If I had time, I could give you many ludicrous examples, but one must suffice. Dr. Lewis Thomas, distinguished medical doctor and author of several scientific books, in his book, Late Night Thoughts on Listening to Mahler’s Ninth Symphony (in Reader’s Digest [4/84], pp. 131-132) tells about an amazing beetle which depends upon the mimosa tree for breeding. The female, as Thomas describes it, has three consecutive thoughts, always in the right order. First, she looks for a mimosa tree; no other variety will do. Next, she crawls out on a limb, cuts a slit, and deposits her eggs. Third, since this beetle’s larvae can’t survive in live wood, she goes back up the limb a foot or so and cuts a neat girdle through the bark all around the limb. This takes her about eight hours. The limb thus dies and falls off, allowing her young to survive.
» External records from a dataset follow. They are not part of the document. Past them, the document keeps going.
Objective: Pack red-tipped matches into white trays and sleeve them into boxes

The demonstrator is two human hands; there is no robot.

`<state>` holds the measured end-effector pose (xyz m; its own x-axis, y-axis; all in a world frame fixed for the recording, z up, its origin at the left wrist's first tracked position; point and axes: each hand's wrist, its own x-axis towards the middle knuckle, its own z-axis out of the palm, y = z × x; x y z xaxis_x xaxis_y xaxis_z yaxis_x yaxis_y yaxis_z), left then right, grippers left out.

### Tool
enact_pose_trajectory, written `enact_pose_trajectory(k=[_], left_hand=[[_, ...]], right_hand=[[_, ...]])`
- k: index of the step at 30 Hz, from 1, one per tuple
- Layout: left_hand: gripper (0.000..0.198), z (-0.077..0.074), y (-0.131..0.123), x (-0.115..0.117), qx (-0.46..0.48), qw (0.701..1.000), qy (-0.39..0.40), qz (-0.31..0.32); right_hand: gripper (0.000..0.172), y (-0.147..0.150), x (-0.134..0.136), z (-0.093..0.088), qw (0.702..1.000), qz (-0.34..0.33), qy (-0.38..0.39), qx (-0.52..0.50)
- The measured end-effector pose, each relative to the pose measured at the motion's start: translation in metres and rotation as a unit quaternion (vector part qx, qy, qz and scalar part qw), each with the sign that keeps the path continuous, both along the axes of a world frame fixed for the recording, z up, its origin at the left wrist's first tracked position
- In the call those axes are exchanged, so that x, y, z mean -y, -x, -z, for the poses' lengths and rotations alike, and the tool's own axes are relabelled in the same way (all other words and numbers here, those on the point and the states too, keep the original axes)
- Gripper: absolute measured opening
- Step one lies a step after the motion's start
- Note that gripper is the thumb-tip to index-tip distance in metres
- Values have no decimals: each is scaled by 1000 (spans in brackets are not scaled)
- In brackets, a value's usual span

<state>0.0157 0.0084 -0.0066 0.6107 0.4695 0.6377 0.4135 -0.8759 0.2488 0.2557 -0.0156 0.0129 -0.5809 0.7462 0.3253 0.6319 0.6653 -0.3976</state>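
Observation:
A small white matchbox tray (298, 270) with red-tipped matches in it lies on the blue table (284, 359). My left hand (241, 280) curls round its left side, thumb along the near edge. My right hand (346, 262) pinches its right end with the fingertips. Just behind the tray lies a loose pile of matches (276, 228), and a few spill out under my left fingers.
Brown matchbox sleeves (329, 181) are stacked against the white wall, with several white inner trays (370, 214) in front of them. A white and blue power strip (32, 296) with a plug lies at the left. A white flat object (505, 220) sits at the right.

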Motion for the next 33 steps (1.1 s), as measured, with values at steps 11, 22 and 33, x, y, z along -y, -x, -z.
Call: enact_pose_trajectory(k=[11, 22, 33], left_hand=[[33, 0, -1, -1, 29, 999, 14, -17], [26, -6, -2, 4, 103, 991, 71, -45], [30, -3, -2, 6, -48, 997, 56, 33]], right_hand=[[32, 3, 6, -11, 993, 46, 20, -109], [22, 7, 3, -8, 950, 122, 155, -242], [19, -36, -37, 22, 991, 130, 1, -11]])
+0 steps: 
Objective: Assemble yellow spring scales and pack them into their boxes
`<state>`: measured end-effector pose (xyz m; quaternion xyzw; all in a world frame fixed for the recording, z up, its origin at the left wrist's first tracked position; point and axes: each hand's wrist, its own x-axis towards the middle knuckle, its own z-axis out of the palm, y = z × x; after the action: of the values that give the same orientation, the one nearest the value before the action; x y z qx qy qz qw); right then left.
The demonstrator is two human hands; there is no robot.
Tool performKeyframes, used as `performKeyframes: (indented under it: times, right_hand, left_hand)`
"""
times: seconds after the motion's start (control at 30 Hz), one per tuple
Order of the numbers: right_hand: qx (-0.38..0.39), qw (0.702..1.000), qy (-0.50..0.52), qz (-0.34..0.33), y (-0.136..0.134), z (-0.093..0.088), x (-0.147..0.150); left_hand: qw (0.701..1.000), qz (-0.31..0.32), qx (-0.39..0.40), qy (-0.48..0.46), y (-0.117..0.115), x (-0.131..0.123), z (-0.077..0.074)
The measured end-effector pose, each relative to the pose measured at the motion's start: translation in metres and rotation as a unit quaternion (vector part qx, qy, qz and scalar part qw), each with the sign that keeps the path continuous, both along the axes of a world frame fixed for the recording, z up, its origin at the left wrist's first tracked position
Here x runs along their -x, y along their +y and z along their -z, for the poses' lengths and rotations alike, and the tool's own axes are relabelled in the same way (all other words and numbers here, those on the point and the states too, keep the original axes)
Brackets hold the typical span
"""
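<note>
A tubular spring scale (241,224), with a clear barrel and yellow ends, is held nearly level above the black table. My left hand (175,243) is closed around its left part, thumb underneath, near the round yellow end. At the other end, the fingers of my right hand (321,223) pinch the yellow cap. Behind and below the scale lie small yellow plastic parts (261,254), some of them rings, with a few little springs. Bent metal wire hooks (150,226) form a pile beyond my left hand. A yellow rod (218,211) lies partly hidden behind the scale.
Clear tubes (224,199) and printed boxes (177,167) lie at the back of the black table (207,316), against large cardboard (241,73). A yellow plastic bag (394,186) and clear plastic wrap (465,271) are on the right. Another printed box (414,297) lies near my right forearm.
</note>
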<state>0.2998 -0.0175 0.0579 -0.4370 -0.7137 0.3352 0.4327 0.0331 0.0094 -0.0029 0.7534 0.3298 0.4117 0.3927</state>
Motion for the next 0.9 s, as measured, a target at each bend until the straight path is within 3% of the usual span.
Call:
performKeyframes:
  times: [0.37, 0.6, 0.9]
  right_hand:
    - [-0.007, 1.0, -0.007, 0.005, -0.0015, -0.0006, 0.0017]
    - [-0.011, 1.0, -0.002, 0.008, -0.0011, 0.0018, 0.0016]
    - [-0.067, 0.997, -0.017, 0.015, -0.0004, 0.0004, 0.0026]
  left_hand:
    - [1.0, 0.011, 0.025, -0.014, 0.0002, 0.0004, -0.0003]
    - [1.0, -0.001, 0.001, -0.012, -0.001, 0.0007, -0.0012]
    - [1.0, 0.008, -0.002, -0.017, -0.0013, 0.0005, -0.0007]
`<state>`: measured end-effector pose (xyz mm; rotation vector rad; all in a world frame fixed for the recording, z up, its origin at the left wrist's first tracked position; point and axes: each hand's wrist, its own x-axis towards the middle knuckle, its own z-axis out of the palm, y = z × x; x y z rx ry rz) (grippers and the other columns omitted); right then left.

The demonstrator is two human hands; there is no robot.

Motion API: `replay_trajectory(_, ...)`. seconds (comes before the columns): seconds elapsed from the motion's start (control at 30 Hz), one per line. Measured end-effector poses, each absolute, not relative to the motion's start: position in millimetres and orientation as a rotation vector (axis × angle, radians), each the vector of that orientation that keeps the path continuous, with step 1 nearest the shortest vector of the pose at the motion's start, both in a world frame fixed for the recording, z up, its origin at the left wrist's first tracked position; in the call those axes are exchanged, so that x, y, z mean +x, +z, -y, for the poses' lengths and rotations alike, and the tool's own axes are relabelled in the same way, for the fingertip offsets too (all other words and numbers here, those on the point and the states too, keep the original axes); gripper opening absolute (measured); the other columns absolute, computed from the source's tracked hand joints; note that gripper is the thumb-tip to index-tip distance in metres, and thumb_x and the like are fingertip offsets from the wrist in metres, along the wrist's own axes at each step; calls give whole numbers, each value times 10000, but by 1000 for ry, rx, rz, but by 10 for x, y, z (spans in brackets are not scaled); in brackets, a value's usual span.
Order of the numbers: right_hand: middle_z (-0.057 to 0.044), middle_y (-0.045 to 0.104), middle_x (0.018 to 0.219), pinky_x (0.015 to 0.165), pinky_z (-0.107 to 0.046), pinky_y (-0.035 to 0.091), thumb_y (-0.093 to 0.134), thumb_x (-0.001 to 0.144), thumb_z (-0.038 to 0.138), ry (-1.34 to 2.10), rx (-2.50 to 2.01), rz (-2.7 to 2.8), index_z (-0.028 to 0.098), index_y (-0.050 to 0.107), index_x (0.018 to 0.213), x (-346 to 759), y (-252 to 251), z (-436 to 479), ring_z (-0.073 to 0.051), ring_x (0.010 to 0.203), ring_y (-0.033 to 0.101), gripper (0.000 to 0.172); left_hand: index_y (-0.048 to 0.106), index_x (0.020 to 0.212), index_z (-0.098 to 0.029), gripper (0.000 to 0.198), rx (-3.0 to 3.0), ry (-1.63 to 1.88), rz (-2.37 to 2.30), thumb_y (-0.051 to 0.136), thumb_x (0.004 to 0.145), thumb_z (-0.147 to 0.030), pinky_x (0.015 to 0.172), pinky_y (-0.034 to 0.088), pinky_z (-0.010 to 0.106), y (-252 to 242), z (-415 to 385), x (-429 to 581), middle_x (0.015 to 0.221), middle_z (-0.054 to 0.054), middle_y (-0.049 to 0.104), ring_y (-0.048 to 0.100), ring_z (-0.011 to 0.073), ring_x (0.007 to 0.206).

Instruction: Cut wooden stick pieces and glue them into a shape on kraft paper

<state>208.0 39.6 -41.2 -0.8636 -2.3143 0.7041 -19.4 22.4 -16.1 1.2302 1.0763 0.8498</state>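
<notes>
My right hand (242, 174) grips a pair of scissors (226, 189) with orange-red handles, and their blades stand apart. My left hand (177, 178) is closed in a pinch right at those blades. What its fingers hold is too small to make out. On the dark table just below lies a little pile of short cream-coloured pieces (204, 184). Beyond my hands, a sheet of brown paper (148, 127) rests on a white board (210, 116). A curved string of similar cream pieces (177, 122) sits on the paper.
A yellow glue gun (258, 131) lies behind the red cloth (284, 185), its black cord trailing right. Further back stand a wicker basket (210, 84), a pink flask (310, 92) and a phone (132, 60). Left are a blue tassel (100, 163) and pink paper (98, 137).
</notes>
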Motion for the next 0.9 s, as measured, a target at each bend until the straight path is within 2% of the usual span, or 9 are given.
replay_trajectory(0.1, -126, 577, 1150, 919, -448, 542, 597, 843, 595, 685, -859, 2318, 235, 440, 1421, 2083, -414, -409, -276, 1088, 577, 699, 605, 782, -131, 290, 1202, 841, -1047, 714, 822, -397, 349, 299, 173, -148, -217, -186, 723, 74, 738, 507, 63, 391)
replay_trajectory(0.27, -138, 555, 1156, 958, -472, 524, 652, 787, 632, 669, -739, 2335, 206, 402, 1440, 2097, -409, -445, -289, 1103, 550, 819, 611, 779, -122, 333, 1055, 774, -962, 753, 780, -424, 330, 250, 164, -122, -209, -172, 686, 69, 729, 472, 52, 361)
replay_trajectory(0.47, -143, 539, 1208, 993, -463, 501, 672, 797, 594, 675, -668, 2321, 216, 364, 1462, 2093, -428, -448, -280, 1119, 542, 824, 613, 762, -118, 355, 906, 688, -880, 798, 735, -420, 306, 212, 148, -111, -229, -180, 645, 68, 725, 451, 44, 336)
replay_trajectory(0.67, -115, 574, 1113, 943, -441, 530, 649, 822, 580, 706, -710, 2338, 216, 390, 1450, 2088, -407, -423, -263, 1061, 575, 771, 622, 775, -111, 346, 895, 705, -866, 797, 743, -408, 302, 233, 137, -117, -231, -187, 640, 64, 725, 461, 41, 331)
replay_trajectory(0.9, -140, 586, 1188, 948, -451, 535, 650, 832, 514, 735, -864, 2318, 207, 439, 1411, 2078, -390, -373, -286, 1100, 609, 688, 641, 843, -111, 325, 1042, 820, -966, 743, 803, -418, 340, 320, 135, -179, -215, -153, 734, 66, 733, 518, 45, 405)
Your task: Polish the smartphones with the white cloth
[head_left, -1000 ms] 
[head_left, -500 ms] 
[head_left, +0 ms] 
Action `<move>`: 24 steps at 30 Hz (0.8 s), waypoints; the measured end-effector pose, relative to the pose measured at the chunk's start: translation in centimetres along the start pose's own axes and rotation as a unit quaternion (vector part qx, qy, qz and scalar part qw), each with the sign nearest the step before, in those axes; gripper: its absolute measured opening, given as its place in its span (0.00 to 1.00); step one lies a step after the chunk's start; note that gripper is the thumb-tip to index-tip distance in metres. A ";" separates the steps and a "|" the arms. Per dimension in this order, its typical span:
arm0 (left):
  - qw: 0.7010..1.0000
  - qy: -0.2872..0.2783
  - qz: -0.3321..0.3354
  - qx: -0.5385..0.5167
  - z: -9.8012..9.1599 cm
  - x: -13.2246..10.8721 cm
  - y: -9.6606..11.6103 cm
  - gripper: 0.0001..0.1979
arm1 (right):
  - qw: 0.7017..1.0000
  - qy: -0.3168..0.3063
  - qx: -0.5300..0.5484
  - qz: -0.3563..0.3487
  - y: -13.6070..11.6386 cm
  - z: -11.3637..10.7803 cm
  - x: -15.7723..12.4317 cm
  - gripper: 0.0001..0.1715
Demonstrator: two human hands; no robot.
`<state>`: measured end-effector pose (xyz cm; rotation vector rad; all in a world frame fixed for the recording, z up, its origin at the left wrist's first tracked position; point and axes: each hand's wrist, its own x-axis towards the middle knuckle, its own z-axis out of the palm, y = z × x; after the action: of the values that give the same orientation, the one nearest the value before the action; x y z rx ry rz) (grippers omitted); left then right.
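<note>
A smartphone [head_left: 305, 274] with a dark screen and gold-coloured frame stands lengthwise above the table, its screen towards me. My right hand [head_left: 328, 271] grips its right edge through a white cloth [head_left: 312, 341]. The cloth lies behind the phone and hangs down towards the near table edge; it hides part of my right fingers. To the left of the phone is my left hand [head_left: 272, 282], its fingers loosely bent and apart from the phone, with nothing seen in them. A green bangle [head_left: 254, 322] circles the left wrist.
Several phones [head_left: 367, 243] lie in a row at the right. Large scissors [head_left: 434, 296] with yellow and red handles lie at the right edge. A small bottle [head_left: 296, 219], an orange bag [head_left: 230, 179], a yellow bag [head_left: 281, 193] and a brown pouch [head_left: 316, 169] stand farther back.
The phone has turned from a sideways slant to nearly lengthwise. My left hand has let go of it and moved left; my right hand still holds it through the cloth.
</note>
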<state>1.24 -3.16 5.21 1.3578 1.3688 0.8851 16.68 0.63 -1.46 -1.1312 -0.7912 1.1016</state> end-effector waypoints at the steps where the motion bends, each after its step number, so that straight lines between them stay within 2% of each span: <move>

Also, as “lucky evolution” would have it, the mimosa tree, if left unpruned, has a life expectancy of 25 to 30 years. But if pruned, which the beetle’s cutting accomplishes, the tree will live for a century or so! Pretty smart of the beetles, huh!

Thomas thinks so. He muses, “How did these three linked thoughts emerge together in her evolution? Is this mindless behavior, or is it possible for the tiny brain of a beetle to contain thoughts and bits of awareness exactly like ours, just three microscopic thoughts popping into her mind, always in the right order? And how did the mimosa tree enter the picture in its evolution?” His conclusion: “It is good for us to have around such creatures as this insect and its partner tree, for they keep reminding us how little we know about nature.”

I would counter, “How little we know about God!” Don’t let evolutionary garbage cloud your awe of the Creator who designed such an intricate creation! That’s the third application:

*3. Worship God in His creation. Don’t worship the creation, but let your study of the many facets of the created world direct you beyond itself to worship the infinite God who designed it all.

Thus God has revealed Himself generally in His creation. David only uses the name “God” (Hebrew, “El,” God’s creator name) once in 19:1‑6. But in 19:7‑14 he uses “Yahweh” (“Lord,” the personal covenant name of the God of Israel), seven times. We can know God in a general sense as the Almighty Creator through His creation, but we can know Him personally in a much fuller and perfect way through His Word.

2. God has revealed Himself specifically in His Word (19:7‑11).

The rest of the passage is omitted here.